WORK TASK: What is needed is a copy of each line in the listing that contains "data".

RECORDS FOR THIS TASK:
>>>

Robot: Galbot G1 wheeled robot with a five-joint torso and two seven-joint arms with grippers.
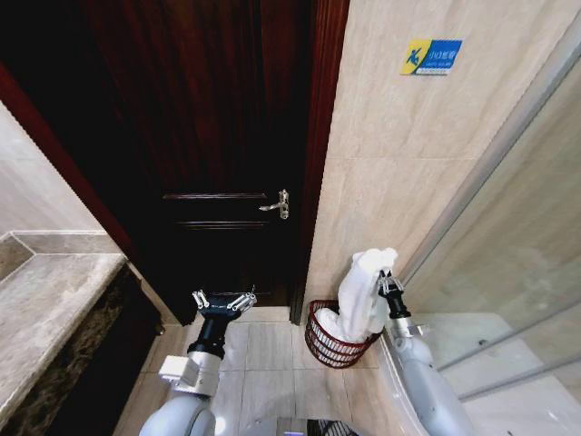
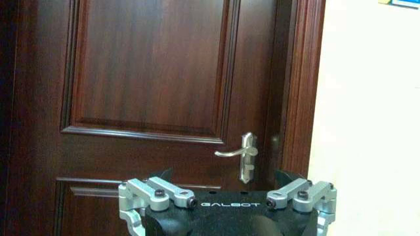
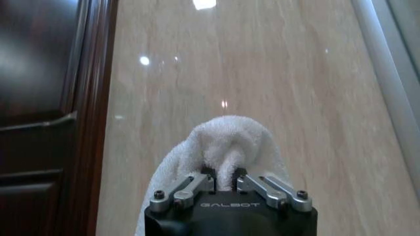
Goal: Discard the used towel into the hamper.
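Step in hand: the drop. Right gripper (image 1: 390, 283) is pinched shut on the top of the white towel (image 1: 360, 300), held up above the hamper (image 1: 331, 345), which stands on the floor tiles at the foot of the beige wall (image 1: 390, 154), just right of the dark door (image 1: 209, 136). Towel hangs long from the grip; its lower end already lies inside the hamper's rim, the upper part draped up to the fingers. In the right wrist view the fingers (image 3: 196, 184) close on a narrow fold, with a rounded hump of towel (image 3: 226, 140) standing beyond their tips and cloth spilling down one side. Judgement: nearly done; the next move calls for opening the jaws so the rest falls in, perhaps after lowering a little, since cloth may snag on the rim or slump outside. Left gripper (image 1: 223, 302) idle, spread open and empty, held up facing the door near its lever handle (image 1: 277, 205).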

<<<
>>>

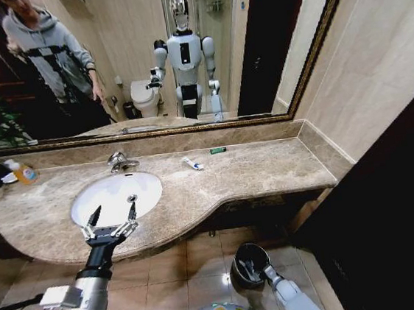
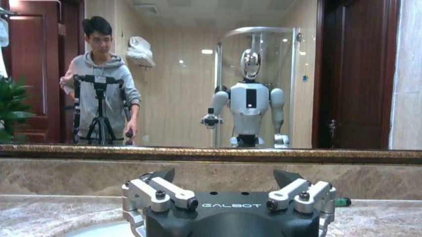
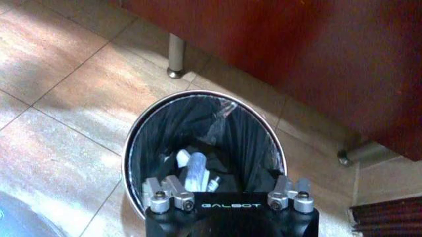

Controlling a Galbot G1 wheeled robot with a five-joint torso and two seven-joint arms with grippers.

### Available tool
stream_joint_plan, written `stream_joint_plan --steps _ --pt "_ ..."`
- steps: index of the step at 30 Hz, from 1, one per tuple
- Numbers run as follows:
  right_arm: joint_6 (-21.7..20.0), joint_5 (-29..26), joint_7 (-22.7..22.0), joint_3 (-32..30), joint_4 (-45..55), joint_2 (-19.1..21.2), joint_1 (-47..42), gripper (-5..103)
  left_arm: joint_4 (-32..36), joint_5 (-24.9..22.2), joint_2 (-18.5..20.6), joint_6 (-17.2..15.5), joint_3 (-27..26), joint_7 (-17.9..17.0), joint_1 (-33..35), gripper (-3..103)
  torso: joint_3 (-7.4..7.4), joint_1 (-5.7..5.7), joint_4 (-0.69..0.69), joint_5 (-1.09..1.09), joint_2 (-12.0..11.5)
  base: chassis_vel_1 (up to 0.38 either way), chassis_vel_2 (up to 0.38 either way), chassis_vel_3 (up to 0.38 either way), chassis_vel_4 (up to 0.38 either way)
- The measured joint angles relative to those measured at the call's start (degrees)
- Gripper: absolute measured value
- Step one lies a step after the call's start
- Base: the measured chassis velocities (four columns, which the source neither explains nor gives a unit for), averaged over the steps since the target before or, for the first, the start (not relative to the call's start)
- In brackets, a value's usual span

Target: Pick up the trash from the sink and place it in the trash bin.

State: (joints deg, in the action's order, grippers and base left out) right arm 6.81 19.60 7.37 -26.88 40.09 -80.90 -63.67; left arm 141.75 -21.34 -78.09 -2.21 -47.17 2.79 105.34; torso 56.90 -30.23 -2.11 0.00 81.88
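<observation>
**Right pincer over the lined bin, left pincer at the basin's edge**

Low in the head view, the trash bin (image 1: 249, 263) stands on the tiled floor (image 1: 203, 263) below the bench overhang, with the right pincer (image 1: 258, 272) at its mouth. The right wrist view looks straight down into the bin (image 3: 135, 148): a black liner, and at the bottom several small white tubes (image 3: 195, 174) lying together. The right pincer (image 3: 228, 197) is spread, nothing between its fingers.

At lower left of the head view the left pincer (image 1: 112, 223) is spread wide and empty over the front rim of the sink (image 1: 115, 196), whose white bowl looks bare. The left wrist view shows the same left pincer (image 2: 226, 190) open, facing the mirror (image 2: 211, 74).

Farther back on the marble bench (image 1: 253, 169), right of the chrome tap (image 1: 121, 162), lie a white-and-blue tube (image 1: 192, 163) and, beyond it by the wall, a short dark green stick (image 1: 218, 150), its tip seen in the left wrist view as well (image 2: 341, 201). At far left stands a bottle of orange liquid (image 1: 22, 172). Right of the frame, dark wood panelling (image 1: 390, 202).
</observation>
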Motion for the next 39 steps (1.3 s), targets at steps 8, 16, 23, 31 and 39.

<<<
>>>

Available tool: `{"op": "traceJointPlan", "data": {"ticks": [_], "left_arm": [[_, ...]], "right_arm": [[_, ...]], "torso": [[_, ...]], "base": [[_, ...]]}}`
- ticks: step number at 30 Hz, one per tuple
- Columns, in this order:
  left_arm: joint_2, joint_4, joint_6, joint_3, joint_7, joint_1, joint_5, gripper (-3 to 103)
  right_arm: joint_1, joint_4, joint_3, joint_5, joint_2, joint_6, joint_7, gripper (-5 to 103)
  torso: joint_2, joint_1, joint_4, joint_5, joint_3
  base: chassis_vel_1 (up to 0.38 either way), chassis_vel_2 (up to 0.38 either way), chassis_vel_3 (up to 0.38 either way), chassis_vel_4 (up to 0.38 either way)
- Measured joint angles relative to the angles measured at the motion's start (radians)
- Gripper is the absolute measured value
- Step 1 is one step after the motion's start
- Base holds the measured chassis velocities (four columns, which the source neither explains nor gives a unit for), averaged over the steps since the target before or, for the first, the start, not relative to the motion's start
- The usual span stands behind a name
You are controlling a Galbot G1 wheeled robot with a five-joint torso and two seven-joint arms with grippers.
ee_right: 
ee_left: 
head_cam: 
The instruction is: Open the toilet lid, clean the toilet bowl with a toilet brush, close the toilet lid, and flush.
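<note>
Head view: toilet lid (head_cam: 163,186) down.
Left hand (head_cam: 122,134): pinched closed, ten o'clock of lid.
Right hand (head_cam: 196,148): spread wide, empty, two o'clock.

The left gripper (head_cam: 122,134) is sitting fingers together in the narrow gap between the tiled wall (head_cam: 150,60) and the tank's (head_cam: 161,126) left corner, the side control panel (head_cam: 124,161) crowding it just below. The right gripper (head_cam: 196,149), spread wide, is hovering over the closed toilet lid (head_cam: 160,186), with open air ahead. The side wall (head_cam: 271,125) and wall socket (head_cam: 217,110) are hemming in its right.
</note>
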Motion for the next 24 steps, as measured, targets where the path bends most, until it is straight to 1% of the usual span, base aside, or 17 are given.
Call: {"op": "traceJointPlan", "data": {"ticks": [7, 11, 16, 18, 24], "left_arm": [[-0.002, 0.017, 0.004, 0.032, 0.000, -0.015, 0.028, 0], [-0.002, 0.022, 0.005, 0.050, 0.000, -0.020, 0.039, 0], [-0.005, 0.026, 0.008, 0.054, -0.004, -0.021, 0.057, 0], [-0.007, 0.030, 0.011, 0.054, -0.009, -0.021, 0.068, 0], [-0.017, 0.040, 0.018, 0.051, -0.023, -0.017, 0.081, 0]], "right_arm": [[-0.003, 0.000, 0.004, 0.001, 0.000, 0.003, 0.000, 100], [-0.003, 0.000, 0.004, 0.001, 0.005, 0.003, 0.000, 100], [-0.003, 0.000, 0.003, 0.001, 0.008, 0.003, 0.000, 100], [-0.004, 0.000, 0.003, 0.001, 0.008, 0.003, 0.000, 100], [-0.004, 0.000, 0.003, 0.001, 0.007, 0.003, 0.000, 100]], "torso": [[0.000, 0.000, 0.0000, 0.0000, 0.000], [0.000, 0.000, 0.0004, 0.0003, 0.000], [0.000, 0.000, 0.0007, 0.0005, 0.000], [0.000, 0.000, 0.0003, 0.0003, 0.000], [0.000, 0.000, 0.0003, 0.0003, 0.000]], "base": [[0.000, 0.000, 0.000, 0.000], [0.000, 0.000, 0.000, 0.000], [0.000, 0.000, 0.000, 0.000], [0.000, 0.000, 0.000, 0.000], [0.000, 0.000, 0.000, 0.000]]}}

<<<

RESPONSE TO THIS EXERCISE:
Available tool: `{"op": "traceJointPlan", "data": {"ticks": [_], "left_arm": [[_, ...]], "right_arm": [[_, ...]], "torso": [[_, ...]], "base": [[_, ...]]}}`
Call: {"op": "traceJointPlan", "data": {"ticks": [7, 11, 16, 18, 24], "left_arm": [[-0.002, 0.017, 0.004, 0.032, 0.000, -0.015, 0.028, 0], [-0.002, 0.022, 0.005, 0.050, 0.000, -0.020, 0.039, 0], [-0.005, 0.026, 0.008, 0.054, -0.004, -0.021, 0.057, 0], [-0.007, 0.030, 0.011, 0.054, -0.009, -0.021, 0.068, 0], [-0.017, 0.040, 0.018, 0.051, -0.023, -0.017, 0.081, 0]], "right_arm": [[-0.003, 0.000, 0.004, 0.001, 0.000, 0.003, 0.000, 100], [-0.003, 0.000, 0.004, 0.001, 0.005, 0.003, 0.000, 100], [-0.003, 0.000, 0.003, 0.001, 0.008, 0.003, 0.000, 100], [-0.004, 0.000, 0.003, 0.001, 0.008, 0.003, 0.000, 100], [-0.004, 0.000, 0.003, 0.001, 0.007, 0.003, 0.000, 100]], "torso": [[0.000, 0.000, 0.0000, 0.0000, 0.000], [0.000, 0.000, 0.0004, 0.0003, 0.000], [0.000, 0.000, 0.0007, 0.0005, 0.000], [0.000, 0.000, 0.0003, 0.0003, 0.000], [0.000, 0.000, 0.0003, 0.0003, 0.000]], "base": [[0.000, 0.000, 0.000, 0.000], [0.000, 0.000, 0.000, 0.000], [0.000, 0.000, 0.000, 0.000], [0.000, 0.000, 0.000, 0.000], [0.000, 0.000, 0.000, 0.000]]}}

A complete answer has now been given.